Freeze My Willies
After the race, I jump in a bathtub of ice cubes for 10 minutes. Thankfully it numbs everything and I can only stand it for 10 minutes. But on Monday, I hop in again but this time for 15 minutes. Definitely nerves are getting killed off in the icy water, or maybe I’m just getting better at being a tough guy…
The ice bath really helps flush my muscles of the lactic acid and reduces inflammation.
Delayed Onset Soreness
Whoo hoo – big time! After my first ice bath, I am pain free! BUT…the next day that all changes. My calves seize up in a lactic acid frenzy and going up and down stairs is pure torture. Also, the rest of my body aches….
Never Forget Your Salt Tablets
I think I figured out why I feel so abused after this race. I think it’s because I didn’t have enough electrolytes and salt during the race, which causes my muscles to perform poorly and under more stress.

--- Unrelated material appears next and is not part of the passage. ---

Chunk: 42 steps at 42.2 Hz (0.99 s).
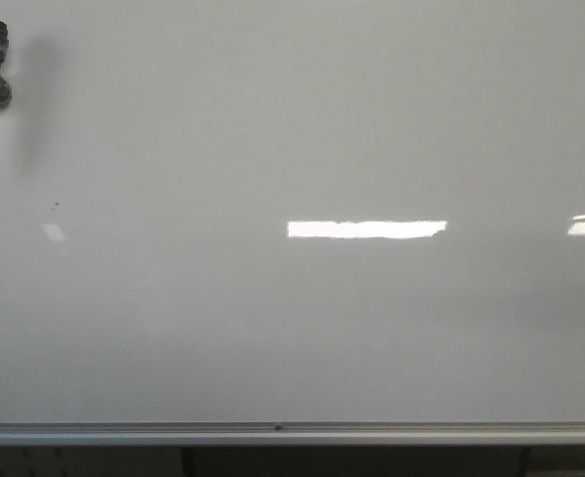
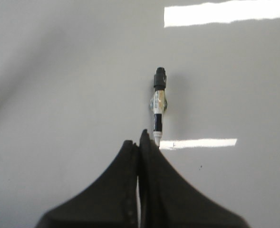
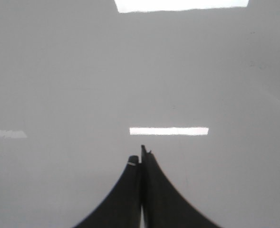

After the race, I felt my skin and it was real gritty from the salt that I sweated out. Definitely something to keep fine tuning.
Nike Triax Foot Pod Off
So I wore a Nike Triax watch with foot pod and heart rate monitor for the race. I would have worn a GPS but it doesn’t work very well in Manhattan with the buildings blocking the satellites.
Unfortunately, looking at my paces on the website and what was recorded by the watch, the Nike Triax is definitely off, even after I calibrated it on a track.
The Nike Triax said I ran only 25.3 miles. During the race, I remember looking at it and despairing at the pace it was showing me, which turns out to be slower than what the website said I ran.
How annoying to be thinking I was totally cratering when in fact I was not!
New Fighting Weight
Post-marathon weigh-in has me now at 147.8 lbs, versus 151 weigh-in at Ironman New Zealand. Now I have a new benchmark for what I should weigh during long endurance races….
Wise Quote
Tim Noakes in Lore of Running states:
“In a marathon, the race really begins from 32km onward, during the last 10km. From here to the finish, the marathoner’s brain speaks of logic and therefore appeals to the first voice, which will argue that there is no justifiable reason to continue. The marathoner’s only recourse is to call on the spirit, which forutnately functions independently of logic. It accepts that marathon training goes beyond logic – that humans were not designed to race marathons any more than they were designed to scale Everest. And the human spirit soon learns that the marathon is one way for ordinary people to define irrevocably their own physical, mental, and spiritual limits. By the 32km marker, the marathoner must be ready to define these personal limits.”
Such a truism. I ran literally a 9 mile “wall” and many times felt like quitting. But it was worthwhile as I broke through the damn wall at mile 24 to speed up to the finish.
When I tell people I ran the NYC Marathon, often the first thing that comes out of their mouths is, “Oh I can never do that.”
How easy it is for someone to define their limits under such favorable conditions. Is that the true test of the human spirit, to be defined on the couch in front of a TV?
I say NO.
Our growth comes from trials, and we really grow when we test our limits. Busting through a 9 mile wall was one of the hardest things I’ve ever done, with body aching, IT band protesting, right quad cramping, even both forearms threatening to cramp under electrolyte loss. It hardens my spirit like nothing else!